Uk Wage Growth Surprise
The December 2025 wage growth figure of 4.2% came in well below the 4.6% we were expecting, signaling the UK labor market was cooling more rapidly than anticipated at year-end. This data point is a significant indicator of reduced inflationary pressure from wages. It suggests that the tight labor conditions seen throughout much of 2025 may finally be easing.
This news, combined with the most recent January inflation report showing CPI at 2.8%, shifts our expectations for the Bank of England’s policy. The case for an earlier interest rate cut in the second quarter is now much stronger. We should anticipate the market to more aggressively price in monetary easing over the coming weeks.
For those trading SONIA futures, this means we should expect the forward curve to continue its downward shift, reflecting lower rate expectations.
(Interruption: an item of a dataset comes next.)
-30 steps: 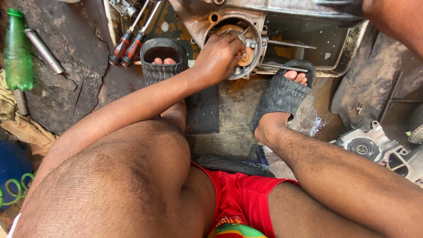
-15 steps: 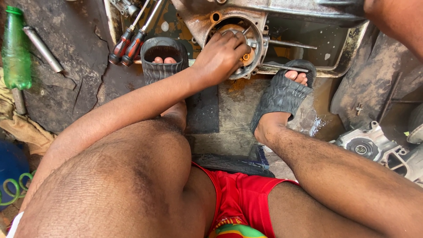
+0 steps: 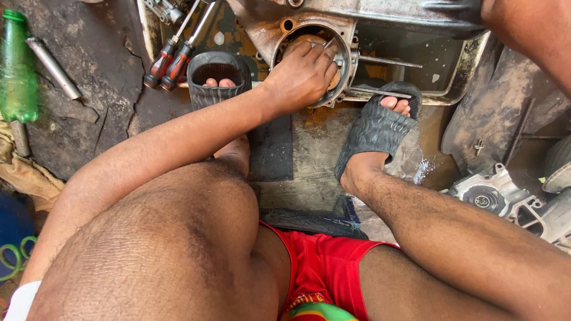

Looking back at how markets reacted to the first signs of a peak in inflation during 2023, we saw a rapid repricing, and a similar dynamic could unfold now. This suggests positioning for lower UK rates is the logical path forward.
Market Implications And Trades
In the currency options market, the outlook for the pound sterling weakens considerably. Lower interest rate differentials, particularly against the US dollar, will likely pressure GBP/USD lower. We should consider purchasing put options on the pound to hedge or speculate on further downside, as recent CFTC data shows speculative long positions are already being unwound.
For UK equity indices, the signal is mixed but leans towards caution. While lower rates could be supportive, the reason for them—a weakening economy and consumer—is a concern for corporate profits. We should be wary of domestic-focused stocks, perhaps using options on the FTSE 250 to position for increased volatility or to protect portfolios from a slowdown in consumer spending.